Her voice purrs straight into my ear. “Got our smoke break ready?”
I drop to the floor of the bay unnoticed. Hidden behind a shipping container, right next to the fire alarm.
“On your go,” I say, once I find the controls.
I can almost hear her revolver cock.
“Punch it. Let’s not keep our Executor waiting.”
-
Outside of the hovertransport, the Vents drifts by like a lazy neon river. Massive lifts from the overcity make regular stops to dump out floods of day shift workers. Smog, thick in the air, forms condensation on the two tiny windows at the back of the hold. A rare beam of sunset cutting through a scar in the surface world turns the droplets to rainbows for a brief moment. It shines over a bridge where small children play, tagging each other with harmless powers from their JOYs.
Sarah nudges my shoulder. “Wasn’t so long ago I found you on a bridge just like that. Though it wasn’t quite as sunny.”
The bridge fades from view as we descend another layer.
“Hey. Emilia.”
I glance over to find her still staring out the window. “Hm?”
“What Dax was talking about last night, about you kids and the universities…”
“Not you too,” I groan. “Don’t start trying to be a mom.”
“Listen, listen,” she demands, wagging her revolver at me like an index finger. “I’m not your mother. I’m no one’s mother. But I’m not a pit boss, either. Not like Ulysses or The Anvil. I help people. Sometimes that help involves shooting things. Sometimes it means talking to them.”
A shudder runs through the deck, rattling the bottles.
“I’ve taught you a lot of things over the years, kid. Most everything I know. Don’t get me wrong- I liked doing it. I liked… raising you.” Her voice takes on a softer edge. “You put something back in me that I’d lost for a long time. And you’re becoming your own woman now. I see it every time we argue.”
“You’re talking like this is your retirement run.”
“It just might be, if everything works out right.” Sarah smirks at some private joke. “I want you to think about it. We’ve had some good runs together. But this… I guess it’s not another lesson. Just something I learned a little too late for myself. It’s about time you learned it, too.”
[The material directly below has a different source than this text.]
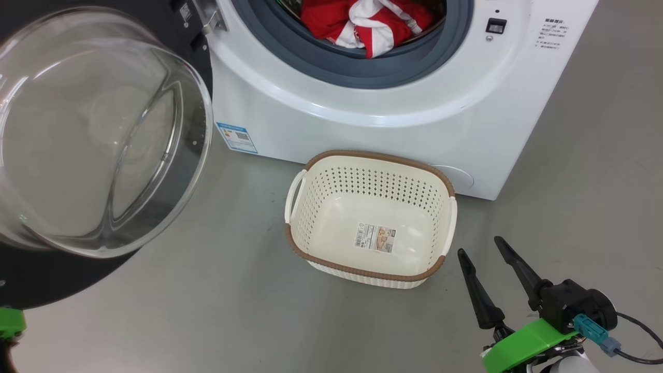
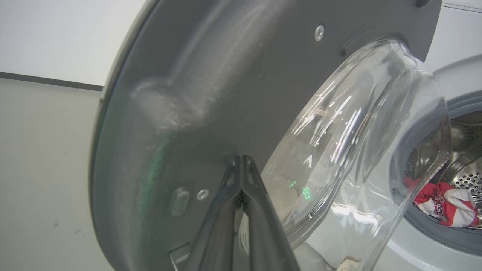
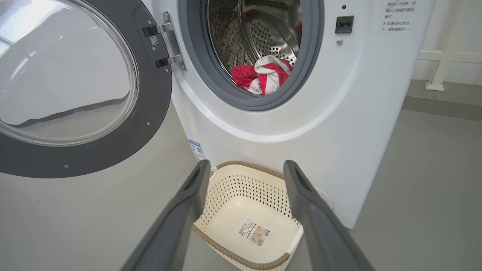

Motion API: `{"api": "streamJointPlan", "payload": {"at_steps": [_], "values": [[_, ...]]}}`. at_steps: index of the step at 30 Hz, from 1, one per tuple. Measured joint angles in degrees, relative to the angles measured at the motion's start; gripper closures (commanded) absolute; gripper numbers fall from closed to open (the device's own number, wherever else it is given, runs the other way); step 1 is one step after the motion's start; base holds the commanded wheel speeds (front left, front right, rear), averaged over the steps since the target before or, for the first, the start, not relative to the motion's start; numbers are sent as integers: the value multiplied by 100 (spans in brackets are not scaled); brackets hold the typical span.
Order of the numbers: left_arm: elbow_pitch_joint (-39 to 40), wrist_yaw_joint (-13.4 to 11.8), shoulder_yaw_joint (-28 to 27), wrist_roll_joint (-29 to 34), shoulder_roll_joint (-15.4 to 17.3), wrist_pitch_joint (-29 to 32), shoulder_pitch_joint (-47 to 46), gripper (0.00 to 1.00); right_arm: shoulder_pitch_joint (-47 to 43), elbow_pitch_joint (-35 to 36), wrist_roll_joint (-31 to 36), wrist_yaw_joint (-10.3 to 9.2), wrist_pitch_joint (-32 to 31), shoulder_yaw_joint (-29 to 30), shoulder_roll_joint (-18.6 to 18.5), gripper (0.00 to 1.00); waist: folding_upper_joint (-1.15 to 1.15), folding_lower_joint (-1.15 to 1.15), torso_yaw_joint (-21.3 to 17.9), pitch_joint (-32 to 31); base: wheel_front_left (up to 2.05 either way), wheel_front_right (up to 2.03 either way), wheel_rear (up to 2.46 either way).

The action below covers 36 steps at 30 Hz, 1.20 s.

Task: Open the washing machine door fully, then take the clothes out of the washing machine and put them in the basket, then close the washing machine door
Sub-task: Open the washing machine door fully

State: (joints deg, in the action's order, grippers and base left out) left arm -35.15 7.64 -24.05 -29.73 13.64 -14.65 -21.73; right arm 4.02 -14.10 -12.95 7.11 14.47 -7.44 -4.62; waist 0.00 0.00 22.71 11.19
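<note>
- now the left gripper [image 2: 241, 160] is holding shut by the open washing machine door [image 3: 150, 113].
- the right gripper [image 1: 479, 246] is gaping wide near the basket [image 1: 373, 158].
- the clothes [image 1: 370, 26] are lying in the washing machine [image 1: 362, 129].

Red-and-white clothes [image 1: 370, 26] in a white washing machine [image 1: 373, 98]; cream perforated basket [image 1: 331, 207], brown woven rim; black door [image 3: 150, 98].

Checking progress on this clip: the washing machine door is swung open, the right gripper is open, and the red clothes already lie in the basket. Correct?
Not quite: the red clothes lie in the washing machine drum; the basket holds just its paper label. The right wrist view shows this. The washing machine door is swung open and the right gripper is open, as said.
</note>
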Motion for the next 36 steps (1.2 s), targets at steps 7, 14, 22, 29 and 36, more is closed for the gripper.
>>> {"api": "streamJointPlan", "payload": {"at_steps": [7, 14, 22, 29, 36], "values": [[-27, -1, -32, 0, -22, 0, 0, 100, 0, 1, -7, 0, 0, -1, 2, 0, 0, 0, -29, -82, 0, 0, 0], [341, -5, 214, -9, -114, 0, 269, 100, -9, 5, -97, 0, 0, 54, 21, 0, 0, 0, -40, -255, 0, 0, 0], [818, -7, 475, -49, -349, 0, 835, 100, -78, 26, -177, 0, 1, 121, 56, 0, 0, 0, -61, -491, 0, 0, 0], [1237, -7, 802, -8, -522, 0, 1380, 76, -236, 83, -245, 0, 14, 219, 83, 0, 0, 0, -216, -613, 0, 0, 0], [1647, -7, 1329, 167, -534, 0, 1749, 0, -287, 170, -313, 0, 15, 355, 115, 0, 0, 0, -481, -639, 0, 0, 0]]}}
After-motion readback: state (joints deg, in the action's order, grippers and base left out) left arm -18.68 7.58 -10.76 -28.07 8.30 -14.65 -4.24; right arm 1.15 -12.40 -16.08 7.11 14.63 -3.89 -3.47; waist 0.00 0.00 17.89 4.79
Orange light suffuses the darkness outside.
Silently, we slip into the lair of the beast.
Sarah’s eyes trace the clubs we drift past. “Good runs are all there is to the Vents. Those, and bad runs. One after the other, scraping together what you can, surviving another day just to wake up again in a world without the sun.” The transport slows. Bright floodlights of the receiving dock draw closer. Her hand tightens around her revolver. “I know how you think,” she chuckles. “All kids are the same. You were born down here, that there’s no life waiting for you up top. Just the one you make for yourself in the gutter. But there’s a whole world out there, Mori. And this is just one city in it. Don’t make the mistake I did.”
She looks to the stars, to a sunset she can’t see.
“Do better than survive.”
Beneath our feet, the deck rattles and the engines dim as we settle onto the floor of the dock. Harsh white lights and open shipping containers surround us; no other transports. I start easing the 6-Teba out of its holster.
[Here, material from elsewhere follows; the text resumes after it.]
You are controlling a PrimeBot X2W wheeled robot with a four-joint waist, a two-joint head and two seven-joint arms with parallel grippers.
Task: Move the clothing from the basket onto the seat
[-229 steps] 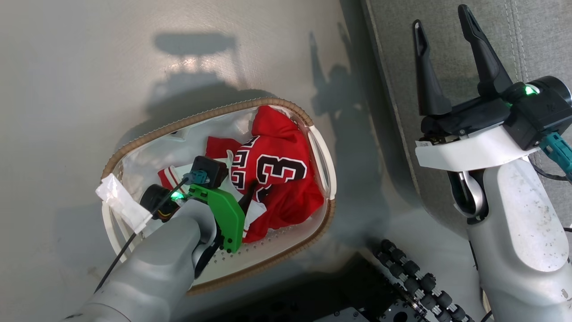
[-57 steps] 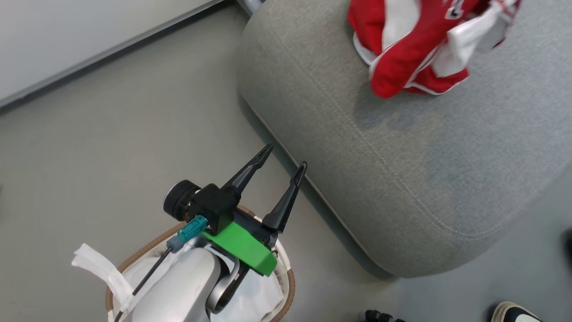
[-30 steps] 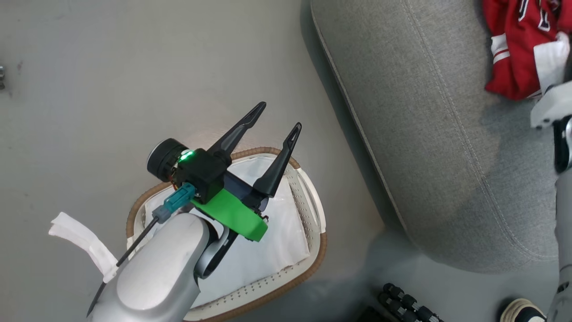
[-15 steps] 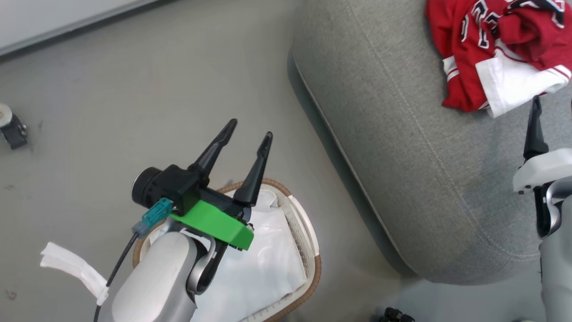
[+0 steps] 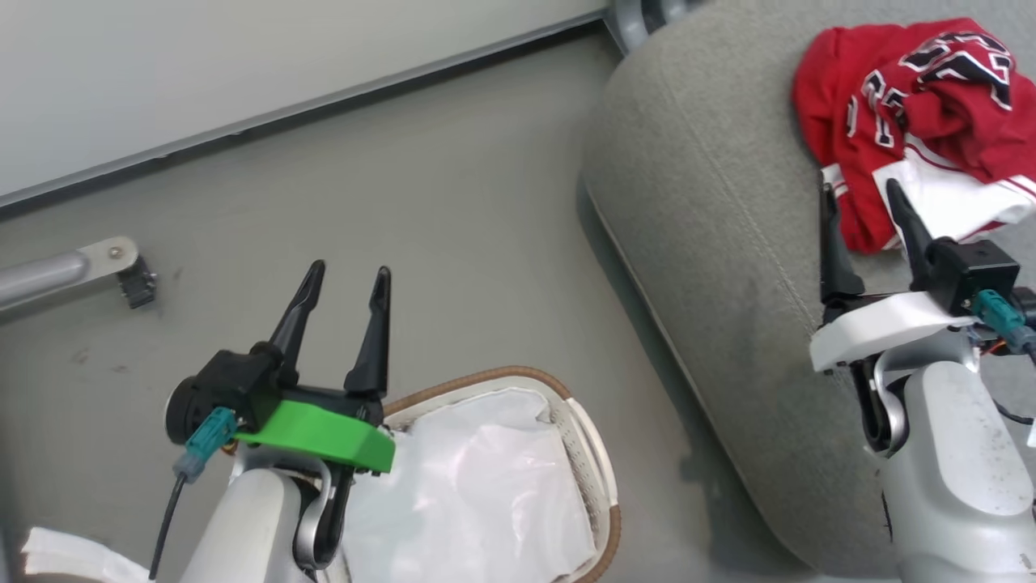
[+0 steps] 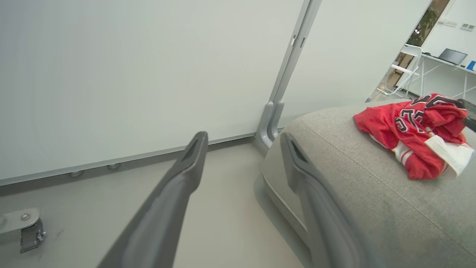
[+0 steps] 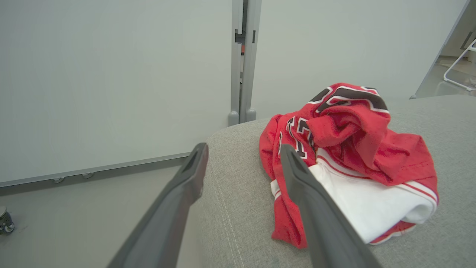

Sarah catches my arm halfway.
“Promise me,” she says. Iced-blue eyes bore into me. “After this job, you’ll think about moving to the overcity, Mori.”
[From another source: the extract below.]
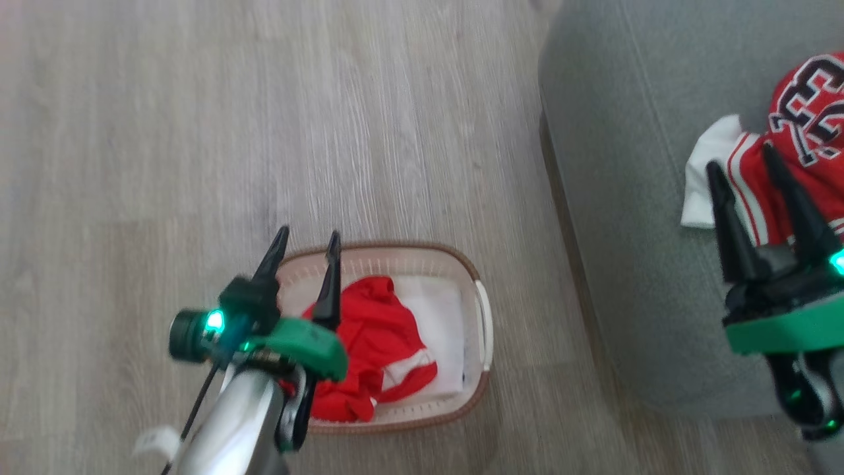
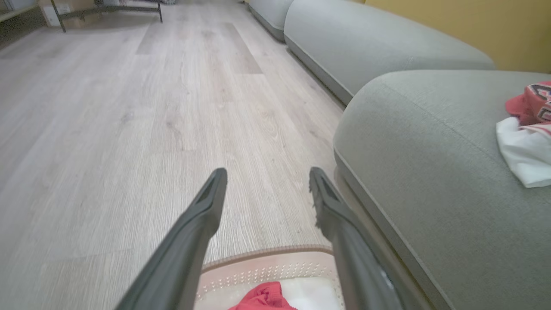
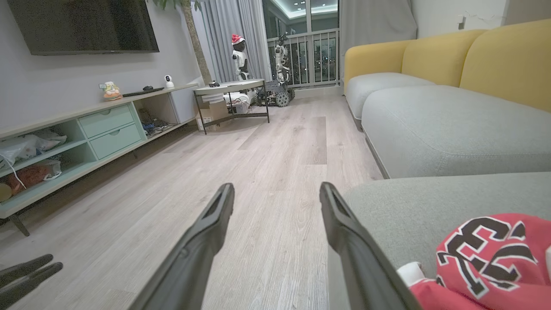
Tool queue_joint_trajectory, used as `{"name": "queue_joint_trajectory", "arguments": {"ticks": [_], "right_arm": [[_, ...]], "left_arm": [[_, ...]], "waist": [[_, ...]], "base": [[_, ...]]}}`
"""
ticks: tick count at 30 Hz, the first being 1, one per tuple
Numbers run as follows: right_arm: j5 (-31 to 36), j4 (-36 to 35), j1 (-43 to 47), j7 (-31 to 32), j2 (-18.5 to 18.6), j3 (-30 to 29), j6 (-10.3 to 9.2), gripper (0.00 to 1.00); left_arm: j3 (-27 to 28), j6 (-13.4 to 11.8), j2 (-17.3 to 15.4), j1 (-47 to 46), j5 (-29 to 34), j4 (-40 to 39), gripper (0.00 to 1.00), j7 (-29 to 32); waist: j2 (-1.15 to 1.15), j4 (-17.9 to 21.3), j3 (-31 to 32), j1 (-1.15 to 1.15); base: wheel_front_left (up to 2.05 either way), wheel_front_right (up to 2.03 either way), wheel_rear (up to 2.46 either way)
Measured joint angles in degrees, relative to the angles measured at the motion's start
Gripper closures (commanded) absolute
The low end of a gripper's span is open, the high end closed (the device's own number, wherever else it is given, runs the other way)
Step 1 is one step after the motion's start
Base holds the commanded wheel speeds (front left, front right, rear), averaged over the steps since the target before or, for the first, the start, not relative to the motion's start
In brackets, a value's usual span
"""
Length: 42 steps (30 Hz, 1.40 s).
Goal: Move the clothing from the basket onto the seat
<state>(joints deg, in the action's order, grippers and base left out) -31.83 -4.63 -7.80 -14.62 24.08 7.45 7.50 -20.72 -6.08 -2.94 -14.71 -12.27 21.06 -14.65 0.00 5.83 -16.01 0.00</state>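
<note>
The basket [image 1: 395, 247] stands on the wood floor, left of the seat [image 1: 626, 198]. A crumpled piece of red clothing [image 1: 376, 330] with white striped trim lies in it on a white liner [image 1: 440, 316]. My left gripper [image 1: 308, 234] hovers open over the basket's near-left part with nothing between its fingers; the left wrist view shows this gripper [image 2: 267, 172] above the basket rim [image 2: 267, 252] and the red cloth [image 2: 262, 299]. A red numbered jersey [image 1: 808, 105] lies on the seat. My right gripper [image 1: 740, 158] is open just above it, holding nothing, and the jersey [image 3: 486, 254] sits right of the open fingers [image 3: 277, 187].
More grey cushions [image 3: 430, 125] with yellow backrests [image 3: 495, 56] run along the right. A low green TV console [image 3: 86, 133] lines the far wall on the left, and a small table [image 3: 232, 86] stands beyond. Bare wood floor [image 1: 198, 132] spreads left of the basket.
</note>
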Motion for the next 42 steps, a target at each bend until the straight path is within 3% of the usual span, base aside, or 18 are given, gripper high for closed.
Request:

My mouth works in silence, half a dozen responses starting and stopping before I settle with a nod. “I’ll think about it.” I shake her arm off, leaving the gun in its holster. “Talk like that is bad luck.”
“There’s no such thing as bad luck, kid. The only luck we have is the one we make.” She punches me lightly in the shoulder. “Gunslingers make ours one pull at a time.”
We look forward together as boots and voices begin making their way to the back of the transport. Locks turn outside. Sarah steps up to do the honors, chambering an electrolytic cylinder in her Sixer. Twenty paralytic rounds that’ll put anything less durable than a Guardian-classed fighter into a day-long coma. She turns back to wink as the rusty doors screech open.
I brush my poncho back into place, fingers ready to draw. The doors creak open. And the world explodes from the inside out.